What the task requires: Copy out, unchanged, every line from the start of the records to the line that contains "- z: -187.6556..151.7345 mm", and stop there.

Records from a dataset:
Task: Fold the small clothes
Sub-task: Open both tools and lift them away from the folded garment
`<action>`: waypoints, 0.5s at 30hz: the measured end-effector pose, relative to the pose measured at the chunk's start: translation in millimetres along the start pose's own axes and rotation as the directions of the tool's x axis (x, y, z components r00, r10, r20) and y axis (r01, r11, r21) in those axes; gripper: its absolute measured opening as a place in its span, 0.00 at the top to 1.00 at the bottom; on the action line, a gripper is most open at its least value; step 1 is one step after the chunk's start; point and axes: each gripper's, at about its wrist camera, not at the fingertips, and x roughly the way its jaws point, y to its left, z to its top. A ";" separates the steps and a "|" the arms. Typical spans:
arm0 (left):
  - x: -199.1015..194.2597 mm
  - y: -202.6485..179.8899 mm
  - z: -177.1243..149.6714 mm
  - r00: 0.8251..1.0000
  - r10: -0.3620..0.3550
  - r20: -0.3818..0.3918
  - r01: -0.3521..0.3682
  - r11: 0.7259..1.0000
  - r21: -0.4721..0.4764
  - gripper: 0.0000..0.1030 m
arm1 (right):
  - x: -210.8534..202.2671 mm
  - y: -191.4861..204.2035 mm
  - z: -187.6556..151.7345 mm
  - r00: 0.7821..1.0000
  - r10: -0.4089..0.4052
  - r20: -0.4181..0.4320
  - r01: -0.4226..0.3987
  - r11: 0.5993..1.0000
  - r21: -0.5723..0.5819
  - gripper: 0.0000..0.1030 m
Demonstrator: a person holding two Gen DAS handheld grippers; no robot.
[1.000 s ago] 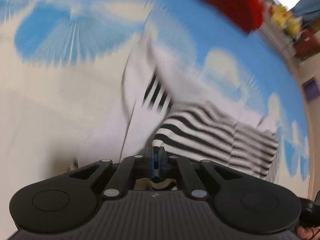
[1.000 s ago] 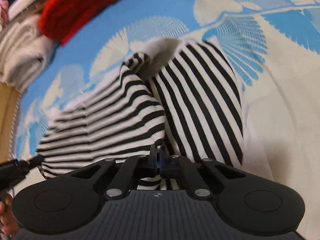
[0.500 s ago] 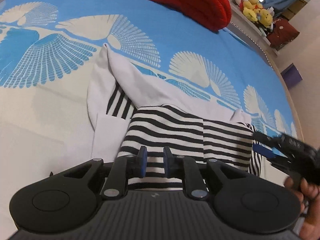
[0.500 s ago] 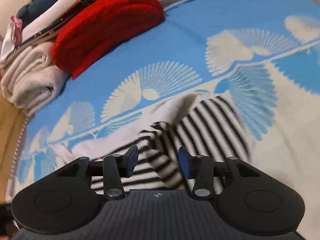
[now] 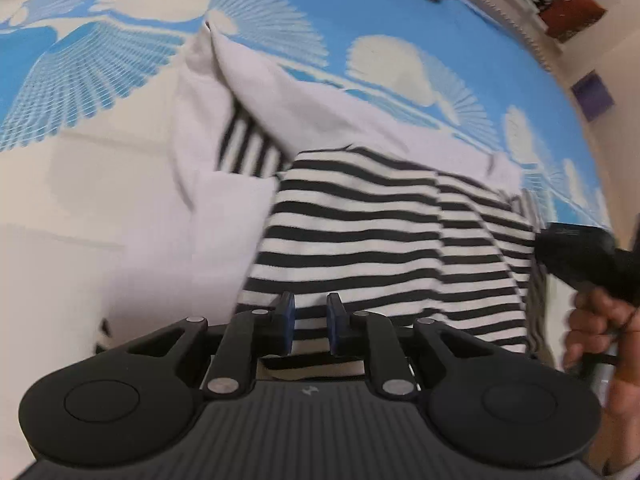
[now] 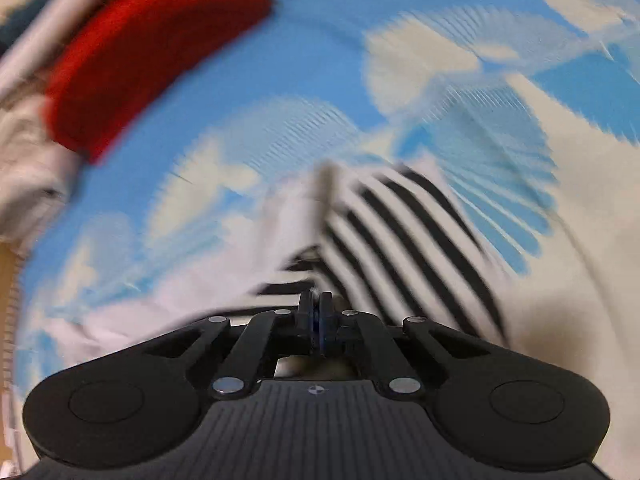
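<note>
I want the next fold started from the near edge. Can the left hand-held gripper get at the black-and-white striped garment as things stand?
Probably yes: the left hand-held gripper hangs just over the black-and-white striped garment, fingers slightly apart, nothing between them.

We see the scene from two wrist cameras, each sitting just behind its own fingers and tilted steeply down at the bed. Our left view looks close over the left gripper (image 5: 311, 320) onto the striped garment (image 5: 380, 248), with the right gripper (image 5: 576, 256) at its right edge. Our right view, badly blurred, looks over its own fingers toward the red knit (image 6: 152, 52). Both views share the striped garment and the blue patterned bedspread (image 5: 360, 4).
</note>
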 end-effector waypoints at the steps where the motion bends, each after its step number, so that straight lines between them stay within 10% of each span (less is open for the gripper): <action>1: -3.4 2.4 1.1 1.000 0.002 0.014 -0.002 1.000 -0.011 0.84 | -5.2 -2.2 0.2 1.000 -0.006 0.011 0.006 1.000 0.010 0.99; 6: -23.6 6.2 0.6 0.997 -0.041 0.072 0.041 0.999 0.009 0.81 | -63.4 20.9 -5.6 0.984 0.098 0.148 -0.076 0.987 -0.143 0.94; 10: -6.3 17.1 -10.8 1.000 0.003 0.003 -0.003 1.000 -0.002 0.79 | -63.7 33.6 -38.1 0.943 0.322 -0.081 -0.332 0.923 -0.197 0.82; 15: -15.8 18.7 -15.6 1.000 0.001 0.015 -0.001 1.000 -0.013 0.72 | -43.3 8.0 -71.9 0.981 0.081 -0.179 -0.123 0.964 -0.235 0.87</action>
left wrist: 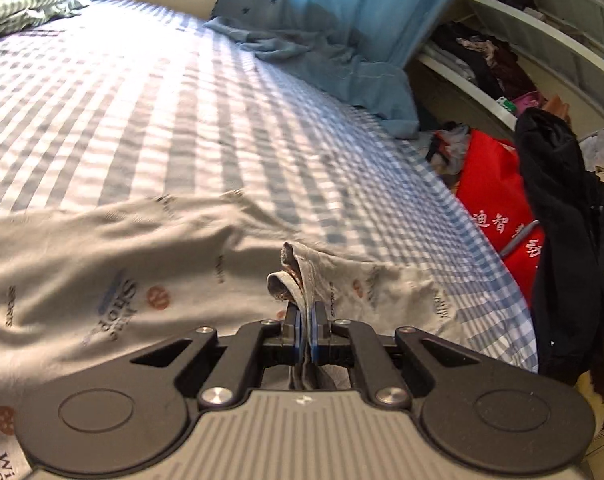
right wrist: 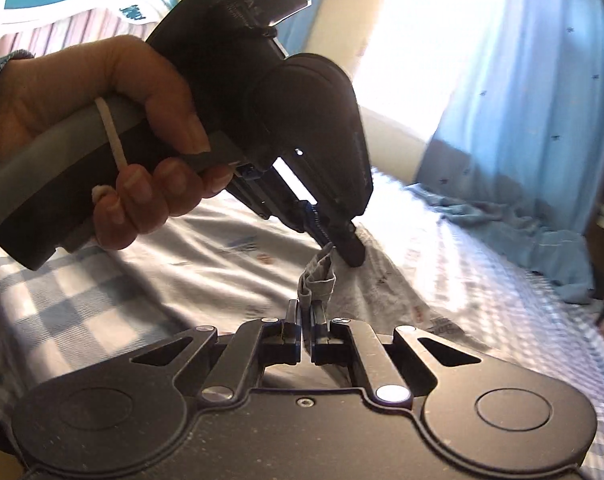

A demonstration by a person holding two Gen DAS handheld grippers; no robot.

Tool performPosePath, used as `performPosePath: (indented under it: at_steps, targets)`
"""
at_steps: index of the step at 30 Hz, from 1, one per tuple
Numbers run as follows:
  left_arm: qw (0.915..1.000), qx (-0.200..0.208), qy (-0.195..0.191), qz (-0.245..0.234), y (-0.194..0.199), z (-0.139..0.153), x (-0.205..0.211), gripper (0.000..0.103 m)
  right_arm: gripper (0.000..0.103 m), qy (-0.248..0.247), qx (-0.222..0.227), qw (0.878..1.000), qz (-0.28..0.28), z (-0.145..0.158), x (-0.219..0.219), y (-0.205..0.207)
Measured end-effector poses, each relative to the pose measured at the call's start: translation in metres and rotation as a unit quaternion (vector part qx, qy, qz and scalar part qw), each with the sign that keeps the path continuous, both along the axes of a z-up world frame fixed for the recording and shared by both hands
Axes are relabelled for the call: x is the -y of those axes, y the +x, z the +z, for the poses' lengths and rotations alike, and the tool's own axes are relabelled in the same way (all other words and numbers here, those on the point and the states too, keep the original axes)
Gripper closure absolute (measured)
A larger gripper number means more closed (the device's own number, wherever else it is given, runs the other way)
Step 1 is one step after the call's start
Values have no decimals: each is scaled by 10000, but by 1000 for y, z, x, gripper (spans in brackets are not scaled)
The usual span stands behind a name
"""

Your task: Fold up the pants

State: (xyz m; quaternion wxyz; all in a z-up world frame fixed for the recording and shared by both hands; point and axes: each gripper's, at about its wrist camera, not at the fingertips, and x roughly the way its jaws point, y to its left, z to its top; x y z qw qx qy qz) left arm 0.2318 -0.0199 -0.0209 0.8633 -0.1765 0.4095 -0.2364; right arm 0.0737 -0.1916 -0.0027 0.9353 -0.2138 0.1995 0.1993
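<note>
Lying on the checked bed (left wrist: 181,120), the grey pants (left wrist: 101,272) have bunched edges pinched by both left tongs (left wrist: 306,320) and right tongs (right wrist: 306,320), close together; bare sheet stretches beyond.

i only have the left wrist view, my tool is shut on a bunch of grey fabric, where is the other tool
Observer: The right tool is shut on a fold of the same grey pants, close to the left tool.
Operator: are the two touching
Observer: Not quite; a short bunched strip of cloth runs between them.
Operator: who's holding mine
Observer: A bare hand grips its handle, with a white zip tie around the handle.
</note>
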Motion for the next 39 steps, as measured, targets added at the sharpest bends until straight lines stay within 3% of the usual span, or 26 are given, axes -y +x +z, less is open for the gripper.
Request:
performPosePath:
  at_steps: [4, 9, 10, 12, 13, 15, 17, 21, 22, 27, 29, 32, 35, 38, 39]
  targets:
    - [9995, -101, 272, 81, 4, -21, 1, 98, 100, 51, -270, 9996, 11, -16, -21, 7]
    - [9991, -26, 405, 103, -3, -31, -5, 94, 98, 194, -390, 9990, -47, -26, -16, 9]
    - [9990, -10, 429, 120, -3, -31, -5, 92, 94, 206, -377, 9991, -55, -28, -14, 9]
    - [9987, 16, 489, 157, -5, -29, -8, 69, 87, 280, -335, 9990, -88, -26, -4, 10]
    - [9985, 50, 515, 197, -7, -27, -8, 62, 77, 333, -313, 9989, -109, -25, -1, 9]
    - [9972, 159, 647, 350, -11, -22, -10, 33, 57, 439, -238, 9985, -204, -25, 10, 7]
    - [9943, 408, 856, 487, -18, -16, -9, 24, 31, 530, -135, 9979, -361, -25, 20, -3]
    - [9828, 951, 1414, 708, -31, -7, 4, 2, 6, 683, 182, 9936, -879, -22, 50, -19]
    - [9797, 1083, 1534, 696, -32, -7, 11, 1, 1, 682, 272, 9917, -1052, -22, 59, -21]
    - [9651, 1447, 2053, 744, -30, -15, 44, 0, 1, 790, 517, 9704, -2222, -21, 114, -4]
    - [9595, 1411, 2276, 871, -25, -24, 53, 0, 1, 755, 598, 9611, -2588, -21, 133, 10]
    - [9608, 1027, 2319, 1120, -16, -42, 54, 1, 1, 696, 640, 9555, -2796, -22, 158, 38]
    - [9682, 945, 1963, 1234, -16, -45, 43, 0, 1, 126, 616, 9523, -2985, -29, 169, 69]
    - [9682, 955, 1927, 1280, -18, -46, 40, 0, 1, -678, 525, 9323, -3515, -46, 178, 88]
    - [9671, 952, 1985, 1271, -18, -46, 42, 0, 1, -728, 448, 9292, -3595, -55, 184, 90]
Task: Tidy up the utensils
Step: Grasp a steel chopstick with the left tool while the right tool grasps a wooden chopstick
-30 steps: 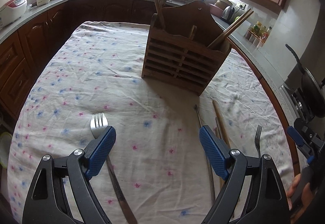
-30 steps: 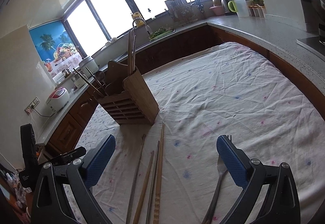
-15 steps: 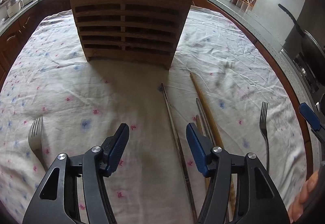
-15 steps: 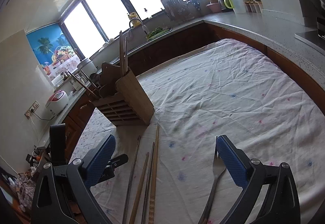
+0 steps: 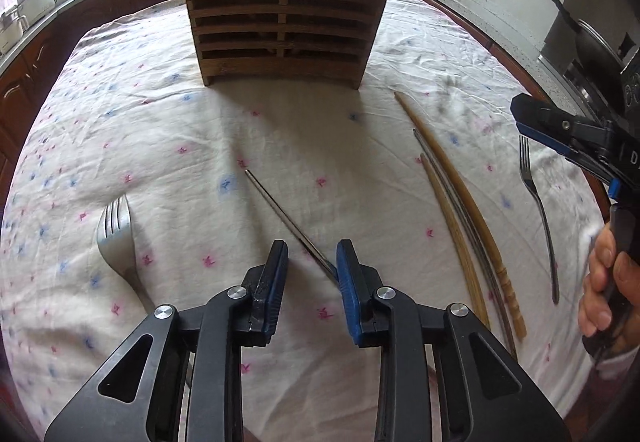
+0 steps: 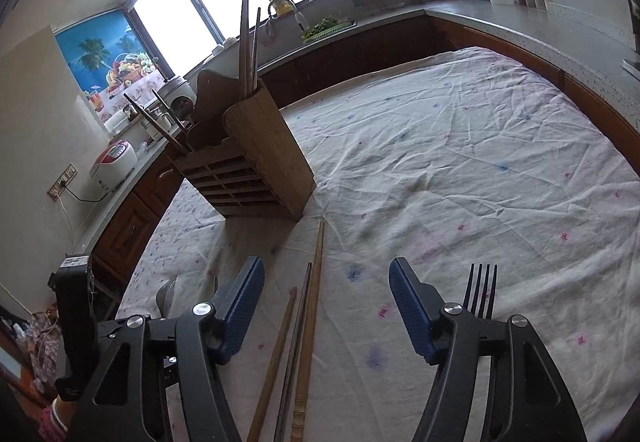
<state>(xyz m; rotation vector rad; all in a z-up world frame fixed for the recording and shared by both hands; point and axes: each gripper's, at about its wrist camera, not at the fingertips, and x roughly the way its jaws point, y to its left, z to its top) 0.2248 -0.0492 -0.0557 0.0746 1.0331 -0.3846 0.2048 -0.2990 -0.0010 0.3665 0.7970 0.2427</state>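
I bring the left tool [image 5: 312, 262] low over the steel chopstick [image 5: 288, 219] at frame centre, jaws closing around it but not yet pinching. The right tool [image 6: 326, 306], also closing, straddles the chopsticks [image 6: 304, 326] at lower centre, bound for the rack [image 6: 256, 169].

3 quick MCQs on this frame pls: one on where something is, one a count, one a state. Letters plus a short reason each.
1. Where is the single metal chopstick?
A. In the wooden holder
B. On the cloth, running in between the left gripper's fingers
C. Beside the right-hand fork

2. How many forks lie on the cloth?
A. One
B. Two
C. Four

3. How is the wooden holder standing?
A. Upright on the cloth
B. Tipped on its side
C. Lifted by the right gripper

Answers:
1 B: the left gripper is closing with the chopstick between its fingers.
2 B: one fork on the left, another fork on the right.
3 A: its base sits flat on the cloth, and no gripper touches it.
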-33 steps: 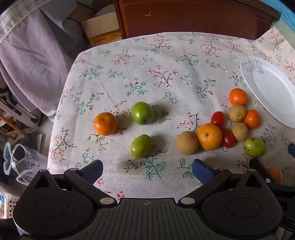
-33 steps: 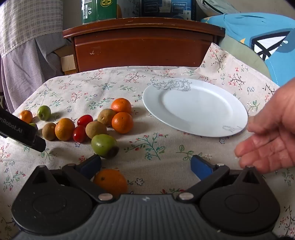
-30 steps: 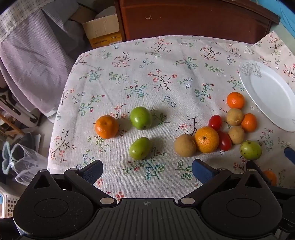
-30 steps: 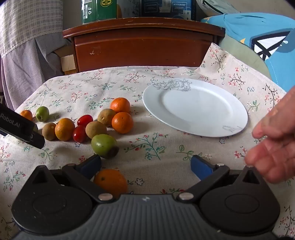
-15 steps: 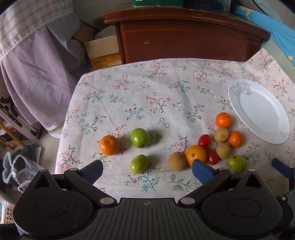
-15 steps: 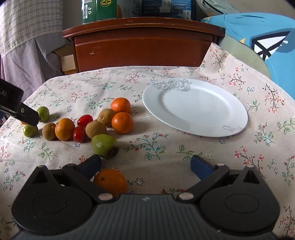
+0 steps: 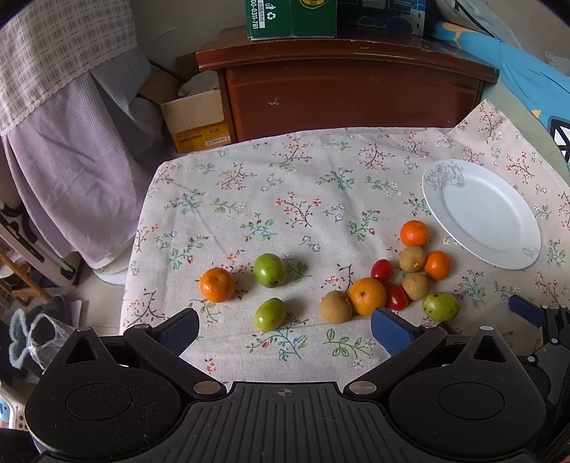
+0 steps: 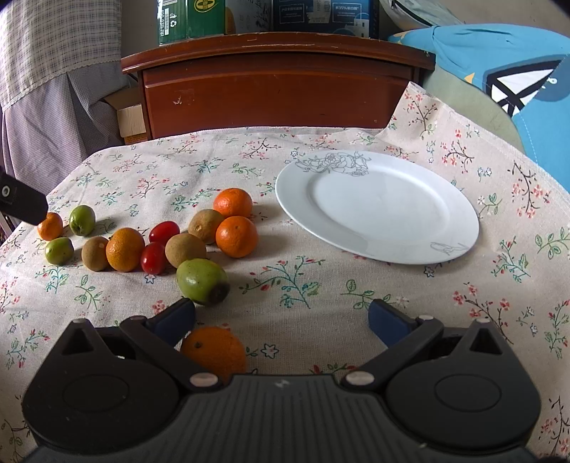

Solution:
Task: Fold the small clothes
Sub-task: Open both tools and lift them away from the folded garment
`<action>`: waypoints, 0.5s at 30hz: the measured end-effector pose, relative to the pose measured at the chunk's start: translation in millimetres along the start pose's own axes and rotation as the directions of the tool's x axis (x, y, z components r00, r10, r20) and y axis (r01, r11, r21) in those axes; gripper: its absolute measured opening as a place in its span, 0.00 at the top to 1.00 at the bottom; on the action line, a gripper is most open at its least value; step 1 is one step after the chunk's start; point and axes: each gripper's, at about its wrist camera, not at the fingertips, and x roughly the way its jaws point, y to its left, z to its top. A ";" separates the steps and a "|" the arms. Typical spans:
arm0 (left):
  - x: -199.1015..194.2597 mm
  - y: -202.6485..179.8899 mm
  - z: -177.1243..149.6714 mm
  - r00: 0.8251..1.0000
  - r10: -0.3620..0.3550
  - r20: -0.3818..0.3918
  - r01: -0.3521..0.3682
  - r11: 0.7259..1.0000
  - r21: -0.4721..0.4764
  - gripper: 0.0000..0.1030 m
arm1 (right):
  - x: -210.8534..202.2671 mm
  - y: -191.4861..204.2035 mm
  - z: -187.6556..151.7345 mm

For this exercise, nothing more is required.